Lenalidomide before and after autologous stem cell transplantation for transplant-eligible patients of all ages in the randomized, phase III, Myeloma XI trial

Graham H Jackson  1 Faith E Davies  2 Charlotte Pawlyn  3 David A Cairns  4 Alina Striha  4 Corinne Collett  4 Anna Waterhouse  4 John R Jones  5 Bhuvan Kishore  6 Mamta Garg  7 Cathy D Williams  8 Kamaraj Karunanithi  9 Jindriska Lindsay  10 David Allotey  11 Salim Shafeek  12 Matthew W Jenner  13 Gordon Cook  14 Nigel H Russell  8 Martin F Kaiser  3 Mark T Drayson  15 Roger G Owen  16 Walter M Gregory  4 Gareth J Morgan  2 Uk Ncri Haematological Oncology Clinical Studies Group
Affiliations
Randomized Controlled Trial

Lenalidomide before and after autologous stem cell transplantation for transplant-eligible patients of all ages in the randomized, phase III, Myeloma XI trial

Graham H Jackson et al.

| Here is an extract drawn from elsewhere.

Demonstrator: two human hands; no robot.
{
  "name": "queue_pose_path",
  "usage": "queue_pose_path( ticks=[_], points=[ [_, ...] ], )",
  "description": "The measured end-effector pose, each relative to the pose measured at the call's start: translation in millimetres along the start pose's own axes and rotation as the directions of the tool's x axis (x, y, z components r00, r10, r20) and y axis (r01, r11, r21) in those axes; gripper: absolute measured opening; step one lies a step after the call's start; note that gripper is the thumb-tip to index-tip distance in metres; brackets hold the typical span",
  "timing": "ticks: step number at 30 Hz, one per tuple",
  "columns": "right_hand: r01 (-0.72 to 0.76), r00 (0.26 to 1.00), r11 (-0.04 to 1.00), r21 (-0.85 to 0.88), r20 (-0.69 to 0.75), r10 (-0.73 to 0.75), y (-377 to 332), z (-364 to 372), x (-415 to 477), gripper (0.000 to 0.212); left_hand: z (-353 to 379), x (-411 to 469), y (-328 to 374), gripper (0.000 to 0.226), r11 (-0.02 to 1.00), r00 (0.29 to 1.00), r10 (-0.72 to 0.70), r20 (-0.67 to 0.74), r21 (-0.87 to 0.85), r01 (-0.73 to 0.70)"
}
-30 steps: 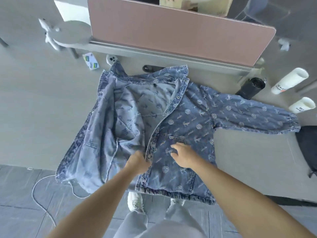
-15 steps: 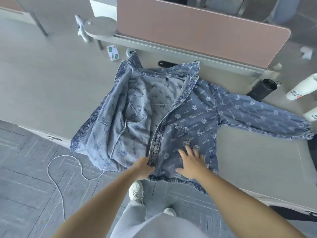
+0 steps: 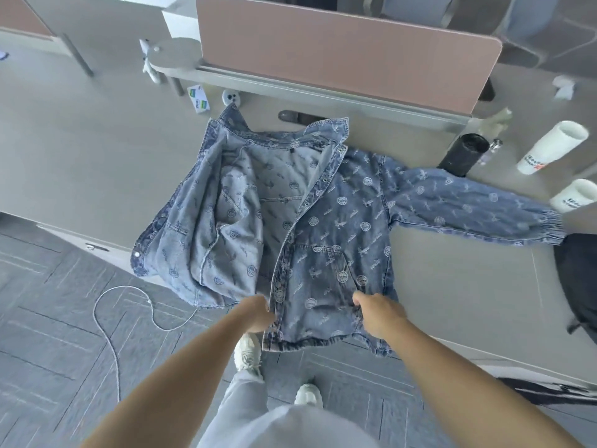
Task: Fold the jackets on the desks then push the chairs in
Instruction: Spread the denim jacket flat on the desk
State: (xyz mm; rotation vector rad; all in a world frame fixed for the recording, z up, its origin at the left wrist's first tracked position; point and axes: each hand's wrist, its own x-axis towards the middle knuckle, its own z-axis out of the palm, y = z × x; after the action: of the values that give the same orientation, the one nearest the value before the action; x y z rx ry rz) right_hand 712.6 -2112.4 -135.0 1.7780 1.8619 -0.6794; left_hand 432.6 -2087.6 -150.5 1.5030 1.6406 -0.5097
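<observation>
Here's the denim jacket (image 3: pixel 323 227), spread face up on the desk (image 3: pixel 80 156) with its hem spilling over the near edge; the front is unbuttoned, the panel on the person's left thrown open and rumpled with the pale lining showing, the panel on the right lying fairly flat; one sleeve (image 3: pixel 468 202) runs out straight to the right, the other is out of sight in the folds.

Left hand (image 3: pixel 255 313) is closed tight on the buttoned edge of the flat panel, low down near the hem; right hand (image 3: pixel 378 313) has its fingers curled into a bunch of denim on the same panel, just above the hem; both hands holding cloth, neither one spread.

By my reading this is straightening, not folding; no fold is laid, the sleeves are not tucked, so nearly all of this jacket is yet to do, and the chairs after that.

Round about: a pink divider (image 3: pixel 339 50) along the back of the desk; a black tumbler (image 3: pixel 463 153) near the sleeve; two white cups (image 3: pixel 549 147) further right; a dark shape (image 3: pixel 578 279) at the right edge, possibly a chair, I can't tell.
</observation>
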Motion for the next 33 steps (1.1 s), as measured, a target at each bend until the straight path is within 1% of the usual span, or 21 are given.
queue_pose_path(
  ticks=[1, 2, 3, 4, 5, 6, 7, 8, 10, 14, 16, 19, 22, 24, 27, 28, 29, 31, 33],
  points=[
    [-0.006, 0.999, 1.000, 0.003, 0.042, 0.005, 2.1, -4.3, -0.2, 0.032, -6.0, 0.9, 3.6, 0.040, 1.000, 1.000, 0.002, -0.023, 0.018, -0.002],
    [-0.013, 0.996, 1.000, -0.002, 0.085, 0.013, 3.8, -8.8, 4.8, 0.023, -12.8, 3.1, 7.9, 0.038, 1.000, 0.999, 0.010, -0.053, 0.020, -0.009],
    [-0.013, 0.993, 1.000, -0.002, 0.116, 0.013, 3.2, -17.0, 8.9, 0.008, -21.6, 4.4, 14.1, 0.036, 1.000, 0.996, 0.018, -0.082, 0.014, -0.017],
    [-0.019, 0.991, 1.000, 0.019, 0.133, 0.016, 0.7, -26.0, 15.2, 0.012, -31.0, 6.1, 20.5, 0.035, 0.999, 0.993, 0.033, -0.111, 0.006, -0.032],
    [-0.026, 0.992, 0.997, 0.079, 0.121, 0.017, -2.6, -35.2, 22.1, 0.025, -40.8, 8.2, 26.6, 0.036, 0.998, 0.990, 0.055, -0.132, -0.004, -0.056],
    [-0.025, 0.996, 0.988, 0.154, 0.083, 0.012, -6.0, -45.2, 28.9, 0.031, -50.0, 10.3, 31.9, 0.037, 0.996, 0.987, 0.083, -0.137, -0.020, -0.086],
    [-0.015, 1.000, 0.969, 0.248, 0.027, 0.008, -9.6, -54.9, 36.2, 0.032, -59.5, 12.5, 36.3, 0.038, 0.992, 0.983, 0.118, -0.140, -0.032, -0.123],
    [0.001, 0.999, 0.943, 0.332, -0.031, 0.010, -13.3, -65.4, 44.1, 0.031, -68.8, 15.4, 39.6, 0.039, 0.986, 0.977, 0.156, -0.143, -0.036, -0.163],
    [-0.006, 0.993, 0.874, 0.487, -0.102, 0.063, -21.2, -89.5, 57.1, 0.024, -88.3, 21.3, 44.3, 0.037, 0.973, 0.962, 0.225, -0.155, -0.013, -0.230],
    [-0.063, 0.968, 0.715, 0.697, -0.131, 0.212, -32.3, -139.3, 81.9, 0.018, -119.7, 37.7, 48.9, 0.037, 0.945, 0.930, 0.328, -0.167, 0.058, -0.323],
    [-0.086, 0.951, 0.640, 0.764, -0.128, 0.280, -35.3, -159.4, 91.7, 0.021, -127.1, 48.9, 49.0, 0.038, 0.932, 0.922, 0.361, -0.139, 0.096, -0.351],
    [-0.094, 0.929, 0.570, 0.816, -0.134, 0.345, -34.9, -180.1, 110.4, 0.024, -133.4, 70.1, 54.2, 0.041, 0.914, 0.910, 0.402, -0.103, 0.097, -0.393],
    [-0.105, 0.919, 0.541, 0.835, -0.127, 0.374, -27.6, -195.0, 137.0, 0.017, -135.5, 90.7, 68.2, 0.051, 0.905, 0.908, 0.412, -0.080, 0.151, -0.398],
    [-0.113, 0.915, 0.508, 0.854, -0.110, 0.389, -20.2, -205.3, 159.5, 0.013, -138.1, 103.1, 78.7, 0.053, 0.898, 0.913, 0.406, -0.050, 0.210, -0.388],
    [-0.105, 0.907, 0.484, 0.869, -0.116, 0.405, -2.9, -221.4, 202.3, 0.014, -143.1, 121.6, 94.6, 0.052, 0.867, 0.928, 0.373, 0.012, 0.350, -0.353],
    [-0.108, 0.904, 0.486, 0.867, -0.118, 0.411, 3.3, -226.8, 219.3, 0.018, -145.5, 128.2, 99.9, 0.052, 0.856, 0.931, 0.365, 0.008, 0.389, -0.339],
    [-0.114, 0.905, 0.489, 0.865, -0.113, 0.411, 8.5, -232.3, 234.8, 0.025, -147.0, 135.3, 105.0, 0.052, 0.851, 0.933, 0.360, -0.004, 0.412, -0.326],
    [-0.108, 0.907, 0.479, 0.871, -0.111, 0.406, 14.5, -245.6, 262.8, 0.045, -149.2, 147.3, 117.0, 0.052, 0.862, 0.930, 0.362, -0.066, 0.403, -0.307],
    [-0.111, 0.905, 0.412, 0.905, -0.079, 0.417, 15.0, -259.8, 285.9, 0.052, -153.3, 155.5, 130.0, 0.050, 0.883, 0.915, 0.367, -0.167, 0.372, -0.287]
  ],
)
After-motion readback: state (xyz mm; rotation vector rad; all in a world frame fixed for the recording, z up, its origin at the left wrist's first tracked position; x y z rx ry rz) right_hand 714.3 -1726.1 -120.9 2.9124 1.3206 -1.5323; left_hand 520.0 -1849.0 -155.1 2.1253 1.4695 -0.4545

Haematologica. .

Abstract

The optimal way to use immunomodulatory drugs as components of induction and maintenance therapy for multiple myeloma is unresolved. We addressed this question in a large phase III randomized trial, Myeloma XI. Patients with newly diagnosed multiple myeloma (n = 2042) were randomized to induction therapy with cyclophosphamide, thalidomide, and dexamethasone (CTD) or cyclophosphamide, lenalidomide, and dexamethasone (CRD). Additional intensification therapy with cyclophosphamide, bortezomib and dexamethasone (CVD) was administered before ASCT to patients with a suboptimal response to induction therapy using a response-adapted approach. After receiving high-dose melphalan with autologous stem cell transplantation (ASCT), eligible patients were further randomized to receive either lenalidomide alone or observation alone. Co-primary endpoints were progression-free survival (PFS) and overall survival (OS). The CRD regimen was associated with significantly longer PFS (median: 36 vs. 33 months; hazard ratio [HR], 0.85; 95% confidence interval [CI], 0.75-0.96; P = 0.0116) and OS (3-year OS: 82.9% vs. 77.0%; HR, 0.77; 95% CI, 0.63-0.93; P = 0.0072) compared with CTD. The PFS and OS results favored CRD over CTD across all subgroups, including patients with International Staging System stage III disease (HR for PFS, 0.73; 95% CI, 0.58-0.93; HR for OS, 0.78; 95% CI, 0.56-1.09), high-risk cytogenetics (HR for PFS, 0.60; 95% CI, 0.43-0.84; HR for OS, 0.70; 95% CI, 0.42-1.15) and ultra high-risk cytogenetics (HR for PFS, 0.67; 95% CI, 0.41-1.11; HR for OS, 0.65; 95% CI, 0.34-1.25). Among patients randomized to lenalidomide maintenance (n = 451) or observation (n = 377), maintenance therapy improved PFS (median: 50 vs. 28 months; HR, 0.47; 95% CI, 0.37-0.60; P < 0.0001). Optimal results for PFS and OS were achieved in the patients who received CRD induction and lenalidomide maintenance. The trial was registered with the EU Clinical Trials Register (EudraCT 2009-010956-93) and ISRCTN49407852.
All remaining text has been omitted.